Technical Abstract: Mass, energy and exergy balances are analyzed for bio-oil production in a bench scale fast pyrolysis system developed by the USDA’s Agricultural Research Service (ARS) for the processing of commodity crops to fuel intermediates. Because mass balance closure is difficult to achieve due, in part, to the system’s small size and complexity a linear programming optimization model is developed to improve closure of elemental balances without losing the overall representation of the pyrolysis products. The model results provide an opportunity to analyze true energy and exergy balances for the system.

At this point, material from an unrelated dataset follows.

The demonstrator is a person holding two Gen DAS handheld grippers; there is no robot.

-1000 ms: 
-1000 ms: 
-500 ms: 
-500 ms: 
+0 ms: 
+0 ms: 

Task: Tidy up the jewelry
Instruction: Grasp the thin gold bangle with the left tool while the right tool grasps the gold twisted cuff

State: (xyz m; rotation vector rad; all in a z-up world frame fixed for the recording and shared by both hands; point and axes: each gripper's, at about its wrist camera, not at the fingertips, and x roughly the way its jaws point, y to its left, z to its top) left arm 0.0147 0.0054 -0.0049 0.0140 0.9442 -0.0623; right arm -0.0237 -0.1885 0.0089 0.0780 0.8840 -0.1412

While energy comparisons are based on heating values, exergy flows are computed using statistical relationships and other standard techniques. Comparisons were made for a variety of biomass feedstocks including energy crops and various byproducts of agriculture and Bioenergy industry. The mass model allows for proper accounting of sources of mass loss and suggestions for improved system performance. Energy recovery and exergetic efficiency are compared for a variety of pyrolysis product utilization scenarios including use of biochar and non-condensable gases as heat sources. Exergetic efficiencies show high potential for energy utilization when all the pyrolysis product streams can be recycled to recuperate their internal energy. The exergy analysis can be beneficial to developing exergetic life cycle assessments (ELCA) for the fast pyrolysis process as sustainable technology for advanced biofuels production.